Work order
Your copy of the data should leave out the images and match everything else exactly.

Information supplied
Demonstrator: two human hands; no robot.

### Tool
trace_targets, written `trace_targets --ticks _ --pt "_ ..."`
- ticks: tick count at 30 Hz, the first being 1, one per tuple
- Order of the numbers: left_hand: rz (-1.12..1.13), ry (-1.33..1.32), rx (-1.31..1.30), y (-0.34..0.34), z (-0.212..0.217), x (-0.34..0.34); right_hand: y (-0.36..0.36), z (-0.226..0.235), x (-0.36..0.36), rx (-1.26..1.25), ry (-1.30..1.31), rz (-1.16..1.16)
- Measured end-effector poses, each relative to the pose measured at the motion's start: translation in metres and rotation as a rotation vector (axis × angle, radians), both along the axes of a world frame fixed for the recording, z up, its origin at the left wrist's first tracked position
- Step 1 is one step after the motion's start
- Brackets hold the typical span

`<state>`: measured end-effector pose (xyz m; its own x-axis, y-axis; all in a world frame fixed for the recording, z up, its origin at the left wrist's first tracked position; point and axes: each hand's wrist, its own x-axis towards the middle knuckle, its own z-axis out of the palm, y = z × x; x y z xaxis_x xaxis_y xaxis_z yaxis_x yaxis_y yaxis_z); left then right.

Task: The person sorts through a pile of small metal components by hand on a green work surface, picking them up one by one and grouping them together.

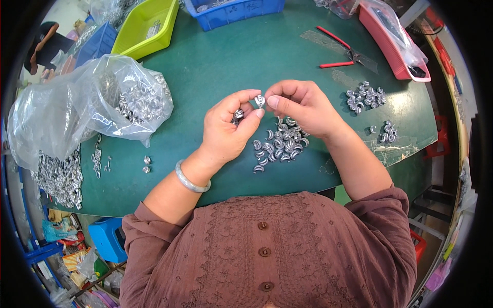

Exercise solution
Demonstrator: two human hands; no robot.

### Tool
trace_targets, written `trace_targets --ticks _ --pt "_ ..."`
- ticks: tick count at 30 Hz, the first being 1, one per tuple
- Order of the numbers: left_hand: rz (-1.12..1.13), ry (-1.33..1.32), rx (-1.31..1.30), y (-0.34..0.34), z (-0.212..0.217), x (-0.34..0.34); right_hand: y (-0.36..0.36), z (-0.226..0.235), x (-0.36..0.36), rx (-1.26..1.25), ry (-1.30..1.31), rz (-1.16..1.16)
- Measured end-effector poses, each relative to the pose measured at the motion's start: translation in metres and rotation as a rotation vector (axis × angle, radians), both along the axes of a world frame fixed for the recording, z up, its origin at the left wrist's first tracked position
- Step 1 is one step after the motion's start
- Brackets hold the typical span

`<state>`: measured end-effector pose (xyz m; its own x-axis, y-axis; all in a world frame fixed for the recording, z up, its origin at the left wrist's first tracked position; point and axes: each hand's wrist, its own x-axis towards the middle knuckle, its own z-axis out of the palm, y = z × x; x y z xaxis_x xaxis_y xaxis_z yaxis_x yaxis_y yaxis_z); left then right.

Task: The person sorts through a pile of small metal components by hand on a green work surface, picking them up one by one and grouping them together.

A complete answer has now been given to the exercise.